Exercise directions.
Below are several entries. Transcribe exactly those lines that fall from the one with "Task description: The" through the one with "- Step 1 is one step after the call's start", end lines included.

Records from a dataset:
--- START ---

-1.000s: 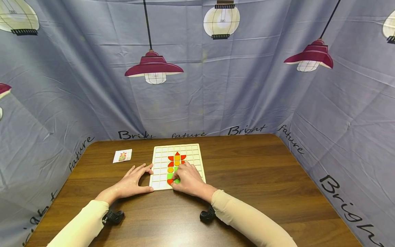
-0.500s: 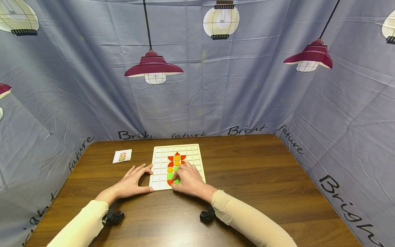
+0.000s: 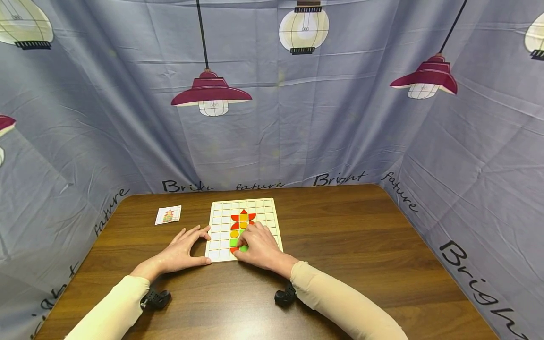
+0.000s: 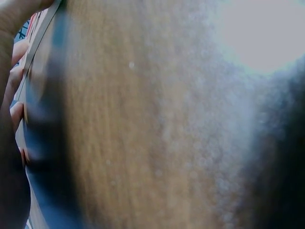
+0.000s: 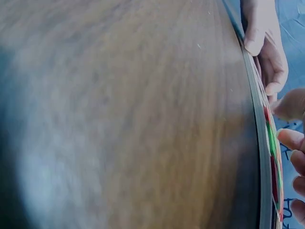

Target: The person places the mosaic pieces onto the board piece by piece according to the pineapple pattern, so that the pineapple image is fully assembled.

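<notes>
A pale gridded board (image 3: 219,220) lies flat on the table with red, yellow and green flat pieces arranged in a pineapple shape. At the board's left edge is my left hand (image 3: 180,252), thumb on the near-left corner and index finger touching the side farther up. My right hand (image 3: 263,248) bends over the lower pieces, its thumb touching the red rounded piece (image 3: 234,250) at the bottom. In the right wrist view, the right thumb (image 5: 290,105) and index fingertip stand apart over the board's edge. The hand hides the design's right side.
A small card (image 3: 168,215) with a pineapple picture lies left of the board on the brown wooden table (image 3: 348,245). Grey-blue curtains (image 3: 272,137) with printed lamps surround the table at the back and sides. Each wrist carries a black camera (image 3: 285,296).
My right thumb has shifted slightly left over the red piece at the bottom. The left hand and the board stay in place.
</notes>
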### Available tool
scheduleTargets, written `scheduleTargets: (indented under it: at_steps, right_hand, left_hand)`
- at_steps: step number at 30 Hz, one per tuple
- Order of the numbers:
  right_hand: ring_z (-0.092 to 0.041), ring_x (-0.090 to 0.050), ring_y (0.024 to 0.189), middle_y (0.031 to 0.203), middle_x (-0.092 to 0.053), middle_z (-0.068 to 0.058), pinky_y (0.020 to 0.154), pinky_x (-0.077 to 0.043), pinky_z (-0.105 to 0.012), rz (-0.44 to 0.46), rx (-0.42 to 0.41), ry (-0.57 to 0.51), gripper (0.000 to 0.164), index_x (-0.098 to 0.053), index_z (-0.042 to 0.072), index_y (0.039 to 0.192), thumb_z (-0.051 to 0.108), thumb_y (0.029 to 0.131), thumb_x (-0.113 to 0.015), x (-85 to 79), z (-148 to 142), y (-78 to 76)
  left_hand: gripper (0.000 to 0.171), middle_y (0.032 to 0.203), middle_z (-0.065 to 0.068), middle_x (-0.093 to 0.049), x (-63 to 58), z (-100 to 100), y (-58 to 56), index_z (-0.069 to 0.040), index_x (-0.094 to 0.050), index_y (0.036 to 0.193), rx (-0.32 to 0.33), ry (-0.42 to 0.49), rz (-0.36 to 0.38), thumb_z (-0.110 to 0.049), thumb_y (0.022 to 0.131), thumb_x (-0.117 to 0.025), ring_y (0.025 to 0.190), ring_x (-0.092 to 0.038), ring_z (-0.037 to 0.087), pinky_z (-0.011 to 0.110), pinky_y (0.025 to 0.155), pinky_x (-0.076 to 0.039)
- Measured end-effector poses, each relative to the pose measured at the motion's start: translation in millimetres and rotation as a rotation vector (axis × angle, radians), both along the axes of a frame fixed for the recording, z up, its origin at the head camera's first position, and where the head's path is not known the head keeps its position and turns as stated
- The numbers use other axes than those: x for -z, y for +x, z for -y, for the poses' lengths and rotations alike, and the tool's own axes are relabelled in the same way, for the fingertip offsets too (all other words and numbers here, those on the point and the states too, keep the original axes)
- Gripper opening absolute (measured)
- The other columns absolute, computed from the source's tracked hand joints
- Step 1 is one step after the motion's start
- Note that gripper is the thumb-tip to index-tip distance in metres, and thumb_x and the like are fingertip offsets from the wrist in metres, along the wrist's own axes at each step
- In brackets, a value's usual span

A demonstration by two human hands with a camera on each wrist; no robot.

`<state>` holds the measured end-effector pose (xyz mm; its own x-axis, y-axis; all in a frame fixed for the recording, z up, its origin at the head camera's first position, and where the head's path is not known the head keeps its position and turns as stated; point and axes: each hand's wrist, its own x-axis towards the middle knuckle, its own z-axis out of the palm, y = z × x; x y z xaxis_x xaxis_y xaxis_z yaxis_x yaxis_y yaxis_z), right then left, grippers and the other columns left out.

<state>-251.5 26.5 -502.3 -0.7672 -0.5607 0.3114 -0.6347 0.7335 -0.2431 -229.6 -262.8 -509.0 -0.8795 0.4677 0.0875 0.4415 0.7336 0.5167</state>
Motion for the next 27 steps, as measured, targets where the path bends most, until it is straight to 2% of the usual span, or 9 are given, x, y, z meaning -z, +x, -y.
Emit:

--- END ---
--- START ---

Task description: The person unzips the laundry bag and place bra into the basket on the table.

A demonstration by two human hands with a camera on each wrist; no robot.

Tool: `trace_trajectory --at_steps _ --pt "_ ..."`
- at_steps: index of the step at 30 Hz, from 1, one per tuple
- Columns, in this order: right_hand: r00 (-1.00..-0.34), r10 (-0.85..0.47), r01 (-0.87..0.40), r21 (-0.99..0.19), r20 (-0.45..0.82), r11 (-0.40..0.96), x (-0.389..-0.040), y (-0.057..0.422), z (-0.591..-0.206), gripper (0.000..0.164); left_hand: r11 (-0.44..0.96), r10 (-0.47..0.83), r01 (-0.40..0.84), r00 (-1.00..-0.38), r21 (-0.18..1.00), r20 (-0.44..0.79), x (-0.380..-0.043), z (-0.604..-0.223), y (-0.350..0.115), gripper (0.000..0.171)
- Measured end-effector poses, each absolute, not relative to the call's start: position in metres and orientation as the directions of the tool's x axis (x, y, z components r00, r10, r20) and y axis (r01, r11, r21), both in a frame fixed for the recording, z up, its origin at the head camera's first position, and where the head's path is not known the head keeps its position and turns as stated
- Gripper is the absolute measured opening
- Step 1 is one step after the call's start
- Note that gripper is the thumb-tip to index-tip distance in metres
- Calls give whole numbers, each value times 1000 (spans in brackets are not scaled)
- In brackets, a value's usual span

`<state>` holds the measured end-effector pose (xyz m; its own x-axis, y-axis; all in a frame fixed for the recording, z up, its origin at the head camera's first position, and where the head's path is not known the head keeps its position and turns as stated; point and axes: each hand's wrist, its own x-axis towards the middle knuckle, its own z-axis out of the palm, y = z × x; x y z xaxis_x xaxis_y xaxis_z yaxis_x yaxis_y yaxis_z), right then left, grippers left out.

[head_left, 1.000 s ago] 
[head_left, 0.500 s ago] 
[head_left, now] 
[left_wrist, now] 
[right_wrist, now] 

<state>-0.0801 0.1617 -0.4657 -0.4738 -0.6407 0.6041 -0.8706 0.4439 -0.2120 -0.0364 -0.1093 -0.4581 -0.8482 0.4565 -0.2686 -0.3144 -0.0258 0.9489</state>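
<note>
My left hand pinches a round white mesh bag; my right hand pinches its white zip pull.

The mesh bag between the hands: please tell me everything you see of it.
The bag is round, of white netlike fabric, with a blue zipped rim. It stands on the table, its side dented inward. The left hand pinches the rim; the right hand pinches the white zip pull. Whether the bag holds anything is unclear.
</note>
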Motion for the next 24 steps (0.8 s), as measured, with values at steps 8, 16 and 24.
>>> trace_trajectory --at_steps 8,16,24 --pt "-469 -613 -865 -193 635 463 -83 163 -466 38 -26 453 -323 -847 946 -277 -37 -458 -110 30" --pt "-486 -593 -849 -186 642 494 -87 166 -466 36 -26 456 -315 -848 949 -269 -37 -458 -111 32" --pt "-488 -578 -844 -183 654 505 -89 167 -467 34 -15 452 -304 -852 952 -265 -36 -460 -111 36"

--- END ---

Output.
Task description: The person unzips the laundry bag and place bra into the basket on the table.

A demonstration by two human hands with a camera on each wrist; no robot.

Tool: `trace_trajectory --at_steps _ --pt "_ ..."`
- at_steps: index of the step at 30 Hz, from 1, one per tuple
- Columns, in this order: right_hand: r00 (-1.00..-0.34), r10 (-0.85..0.47), r01 (-0.87..0.40), r21 (-0.99..0.19), r20 (-0.45..0.82), r11 (-0.40..0.96), x (-0.389..-0.040), y (-0.057..0.422), z (-0.591..-0.206), gripper (0.000..0.164); left_hand: r11 (-0.44..0.96), r10 (-0.47..0.83), r01 (-0.40..0.84), r00 (-1.00..-0.38), r21 (-0.18..1.00), r20 (-0.44..0.79), x (-0.380..-0.043), z (-0.604..-0.223), y (-0.350..0.115), gripper (0.000..0.171)
- Measured end-effector poses, each absolute, not relative to the call's start: position in metres and orientation as the directions of the tool's x axis (x, y, z components r00, r10, r20) and y axis (r01, r11, r21), both in a frame fixed for the recording, z up, its origin at the head camera's first position, and where the head's path is not known the head keeps its position and turns as stated
- Gripper is the absolute measured opening
- Step 1 is one step after the call's start

That wraps up the answer.